**Work required**.
The data that follows is to be copied exactly, with each image removed.

□ □ □ □ □

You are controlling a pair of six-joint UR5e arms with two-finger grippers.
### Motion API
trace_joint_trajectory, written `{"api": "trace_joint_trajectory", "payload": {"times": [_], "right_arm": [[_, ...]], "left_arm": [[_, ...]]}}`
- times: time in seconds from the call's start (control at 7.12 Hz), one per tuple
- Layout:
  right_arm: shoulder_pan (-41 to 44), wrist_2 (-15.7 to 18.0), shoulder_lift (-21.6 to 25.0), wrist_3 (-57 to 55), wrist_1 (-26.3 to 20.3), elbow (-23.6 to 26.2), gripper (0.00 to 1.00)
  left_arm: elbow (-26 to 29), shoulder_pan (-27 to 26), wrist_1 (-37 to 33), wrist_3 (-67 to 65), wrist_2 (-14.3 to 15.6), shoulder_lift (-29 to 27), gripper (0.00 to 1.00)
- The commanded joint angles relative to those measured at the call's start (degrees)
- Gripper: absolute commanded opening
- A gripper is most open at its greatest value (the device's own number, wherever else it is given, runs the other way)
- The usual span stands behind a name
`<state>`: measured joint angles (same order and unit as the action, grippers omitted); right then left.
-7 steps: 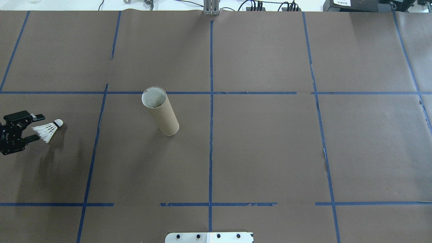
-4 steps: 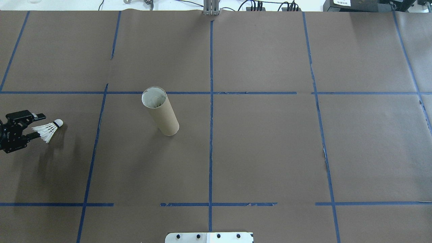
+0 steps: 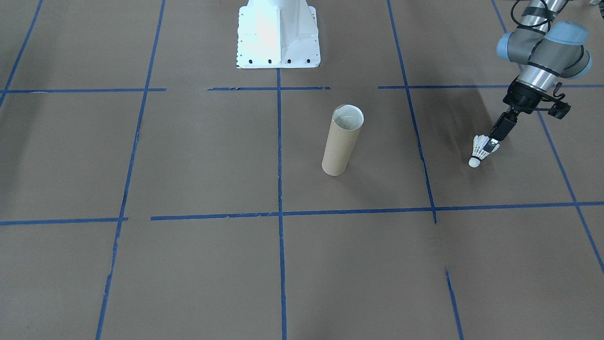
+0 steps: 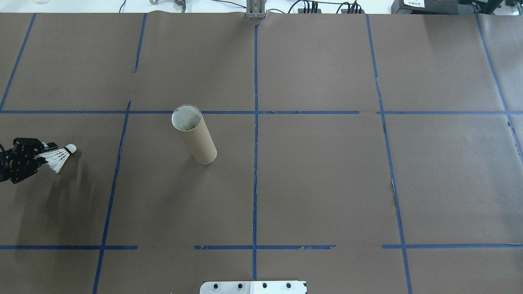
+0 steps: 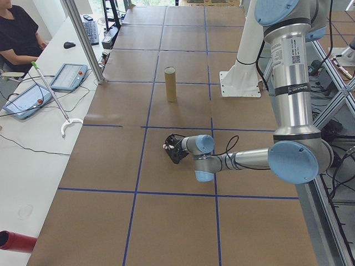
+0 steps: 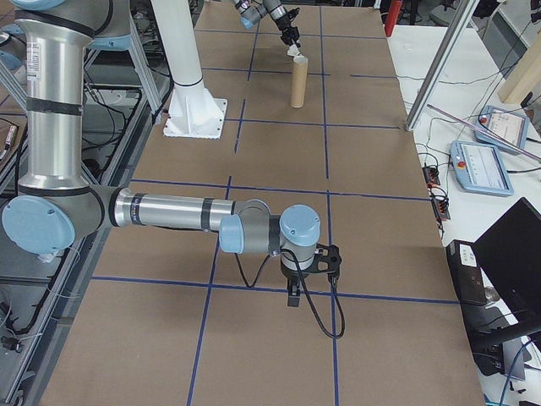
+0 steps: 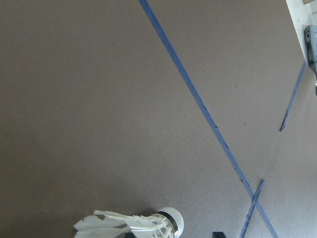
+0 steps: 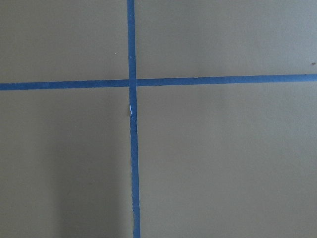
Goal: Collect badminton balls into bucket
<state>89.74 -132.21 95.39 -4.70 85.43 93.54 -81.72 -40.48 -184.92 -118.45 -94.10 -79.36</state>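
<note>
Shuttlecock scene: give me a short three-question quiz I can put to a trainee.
1. True or false: the cardboard tube lies on its side.
2. What is at the shuttlecock? A. the left end effector; B. the other arm's; C. nothing.
3. Fill in: the fingers meet the shuttlecock at its feather ____, while the cork tip points away from them.

Key: 1 false, it stands upright with its open end up. 2 A. 3 skirt.
</note>
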Motion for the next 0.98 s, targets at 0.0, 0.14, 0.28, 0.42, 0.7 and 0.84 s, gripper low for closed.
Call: {"api": "trace_joint_trajectory", "payload": {"times": [0.0,0.14,0.28,0.42,0.7,0.84], "right_arm": [[0.0,0.02,-0.03,-0.05,0.0,-0.02,1.0],[0.0,0.03,-0.03,-0.05,0.0,-0.02,1.0],[0.0,-0.06,-0.03,0.04,0.0,-0.02,1.0],[0.0,0.02,-0.03,-0.05,0.0,-0.02,1.0],[0.09,-0.06,-0.03,0.04,0.0,0.06,1.0],[0.09,0.02,-0.03,0.04,0.0,0.06,1.0]], "left_arm": [[0.25,0.4,-0.09,0.06,-0.03,0.0,0.33],[0.33,0.41,-0.09,0.06,-0.03,0.0,0.26],[0.07,0.41,-0.09,0.06,-0.03,0.0,0.06],[-0.28,0.32,-0.17,0.41,-0.21,0.0,0.0],[-4.03,-0.12,-0.79,0.85,-5.26,1.04,0.0],[-7.19,-0.47,-0.35,0.86,-10.26,2.88,0.0]]}}
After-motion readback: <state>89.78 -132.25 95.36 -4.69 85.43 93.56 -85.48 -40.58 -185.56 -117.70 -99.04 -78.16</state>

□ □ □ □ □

**Solution to the problem**.
You are controlling a pair of six-joint UR5e arms with two-finger grippers.
### Motion API
trace_joint_trajectory, written `{"api": "trace_joint_trajectory", "payload": {"times": [_], "right_arm": [[_, ...]], "left_arm": [[_, ...]]}}`
- times: time in seconds from the call's start (control at 7.12 Hz), one per tuple
- Layout:
  right_arm: shoulder_pan (-41 to 44), wrist_2 (-15.7 to 18.0), shoulder_lift (-21.6 to 25.0), wrist_3 (-57 to 55), wrist_1 (-26.3 to 20.3), elbow (-23.6 to 26.2), gripper (0.00 to 1.00)
  left_arm: elbow (-26 to 29), shoulder_pan (-27 to 26), wrist_1 (-37 to 33), wrist_3 (-67 to 65), wrist_2 (-14.3 to 15.6), shoulder_lift (-29 to 27), gripper (0.00 to 1.00)
- The commanded joint angles relative to those measured at the call's start (degrees)
- Gripper: absolute commanded opening
- A gripper is most open at its greatest value (the device's own number, wherever else it is given, runs the other way)
- The usual span stands behind a name
`<state>`: measured joint angles (same order and unit as the action, grippers omitted); right then left.
-7 steps: 
-4 steps: 
+0 steps: 
+0 steps: 
+0 steps: 
+0 steps: 
+0 steps: 
+0 steps: 
Goal: Collect badminton balls into bucket
<state>89.74 -132.21 95.39 -4.70 85.43 93.54 -81.72 -40.48 -184.92 -118.45 -94.10 -79.36</state>
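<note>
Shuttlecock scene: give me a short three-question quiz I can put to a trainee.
1. True or false: the cardboard tube lies on its side.
2. What is at the shuttlecock? A. the left end effector; B. the other arm's; C. nothing.
3. Fill in: the fingers meet the shuttlecock at its feather ____, while the cork tip points away from them.

Key: 1 false, it stands upright with its open end up. 2 A. 3 skirt.
</note>
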Motion for the next 0.98 s, targets at 0.0, 0.14, 0.28, 0.42, 0.7 and 0.84 s, gripper low for closed.
Call: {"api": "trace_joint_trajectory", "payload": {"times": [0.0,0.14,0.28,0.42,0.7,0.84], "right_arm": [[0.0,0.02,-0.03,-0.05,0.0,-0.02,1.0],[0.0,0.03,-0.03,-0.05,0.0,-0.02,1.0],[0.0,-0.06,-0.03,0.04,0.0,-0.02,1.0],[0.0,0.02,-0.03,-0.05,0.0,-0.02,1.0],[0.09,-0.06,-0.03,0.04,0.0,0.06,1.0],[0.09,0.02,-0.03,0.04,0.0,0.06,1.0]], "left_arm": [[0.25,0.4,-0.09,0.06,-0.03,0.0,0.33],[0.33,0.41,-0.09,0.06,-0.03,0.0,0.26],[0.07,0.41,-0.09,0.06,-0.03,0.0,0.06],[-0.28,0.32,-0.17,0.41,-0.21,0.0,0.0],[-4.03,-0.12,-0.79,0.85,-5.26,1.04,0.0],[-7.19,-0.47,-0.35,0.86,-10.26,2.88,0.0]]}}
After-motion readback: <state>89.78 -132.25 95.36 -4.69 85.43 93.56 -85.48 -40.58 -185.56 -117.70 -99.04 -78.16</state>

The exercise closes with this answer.